Crash w/ grpcio error but version matches ray's req

Running jobs on a slurm ray cluster with jobs crashing randomly. I’ve had exact same jobs finish successfully.
pip freeze | grep grpcio
pip freeze | grep ray

I was getting the same error also with grpcio==1.59.0 and then I read the req’s and downgraded version but problem is still happening although it feels less frequently.
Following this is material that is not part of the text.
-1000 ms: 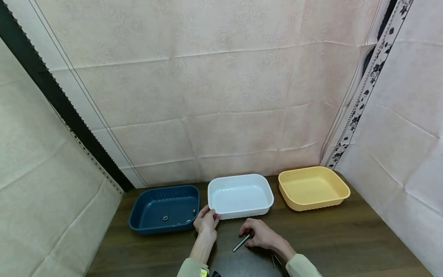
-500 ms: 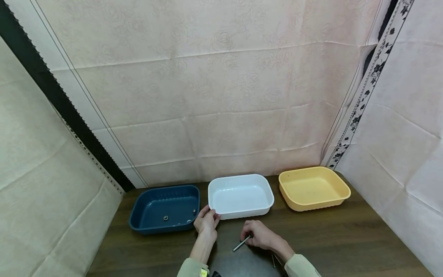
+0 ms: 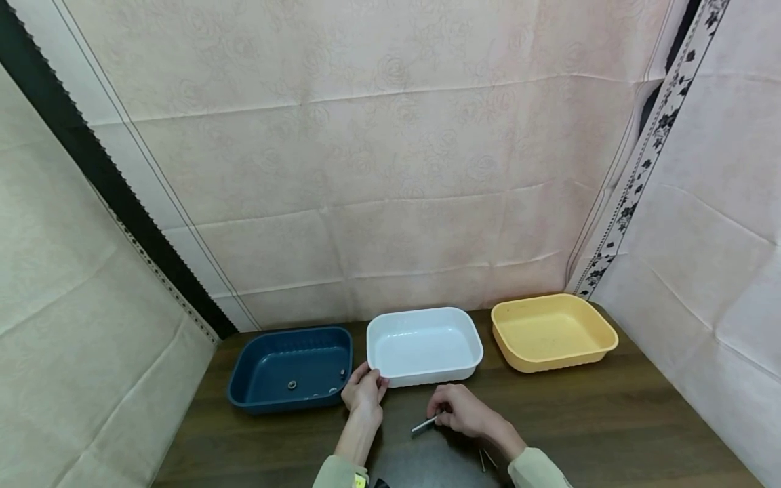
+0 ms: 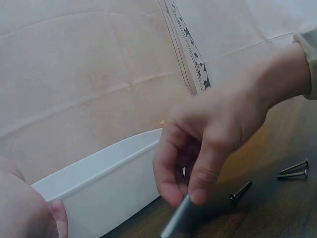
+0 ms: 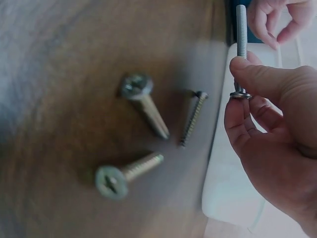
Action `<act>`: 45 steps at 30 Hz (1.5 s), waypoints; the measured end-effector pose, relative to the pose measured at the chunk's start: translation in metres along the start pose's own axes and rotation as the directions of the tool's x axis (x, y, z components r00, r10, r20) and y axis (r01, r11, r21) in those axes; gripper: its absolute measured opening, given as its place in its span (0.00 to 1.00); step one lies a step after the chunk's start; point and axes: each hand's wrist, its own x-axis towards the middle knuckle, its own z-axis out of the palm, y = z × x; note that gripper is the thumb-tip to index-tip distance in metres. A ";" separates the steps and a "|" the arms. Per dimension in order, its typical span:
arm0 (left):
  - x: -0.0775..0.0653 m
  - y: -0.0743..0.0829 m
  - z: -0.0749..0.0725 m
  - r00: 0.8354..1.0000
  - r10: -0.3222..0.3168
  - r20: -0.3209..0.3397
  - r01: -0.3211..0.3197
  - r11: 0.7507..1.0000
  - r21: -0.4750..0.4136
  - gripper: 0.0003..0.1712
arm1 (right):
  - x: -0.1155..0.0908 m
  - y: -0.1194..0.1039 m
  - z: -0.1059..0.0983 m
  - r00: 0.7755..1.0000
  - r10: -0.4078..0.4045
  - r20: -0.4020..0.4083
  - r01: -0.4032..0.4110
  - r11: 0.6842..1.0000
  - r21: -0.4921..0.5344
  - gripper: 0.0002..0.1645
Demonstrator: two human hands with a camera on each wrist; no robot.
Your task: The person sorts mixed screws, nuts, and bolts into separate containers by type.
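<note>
My right hand [image 3: 462, 410] pinches a metal bolt [image 3: 424, 425] between thumb and fingers, just in front of the white tray [image 3: 427, 378]. In the right wrist view, the threaded shank of the bolt [image 5: 241, 29] sticks out past the thumb, and its flanged head sits by the curled fingers. My left hand [image 3: 364, 393] grips the near left corner of the white tray, one fingertip against its outer wall in the left wrist view. Three screws lie on the table beside my right hand, among them a thin dark screw [image 5: 194, 119] and a thicker cross-head screw [image 5: 146, 105].
A blue tray [image 3: 244, 400] stands left of the white one, with a nut [image 3: 291, 384] and several small metal pieces inside. At the right is a yellow tray [image 3: 552, 362]. Patterned cloth walls [image 3: 390, 169] enclose the wooden table [image 3: 610, 420] at the back and sides.
My right hand has shifted slightly, and the free end of the bolt has risen, so it points flatter to the left. My left hand and the trays stay put.
</note>
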 end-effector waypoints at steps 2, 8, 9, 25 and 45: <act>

When they do crash I get the following error:

(raylet) The raylet exited immediately because one Ray agent failed, agent_name = dashboard_agent/424238335.
ESC[2mESC[33m(raylet)ESC[0m The raylet fate shares with the agent. This can happen because
ESC[2mESC[33m(raylet)ESC[0m - The version of `grpcio` doesn't follow Ray's requirement. Agent can segfault with the incorrect `grpcio` version. Check the grpcio version `pip freeze | grep grpcio`.
ESC[2mESC[33m(raylet)ESC[0m - The agent failed to start because of unexpected error or port conflict. Read the log `cat /tmp/ray/session_latest/logs/{dashboard_agent|runtime_env_agent}.log`. You can find the log file structure here


Nevermind. looks like it was an oom issue on some of the nodes and had nothing to do with grpcio.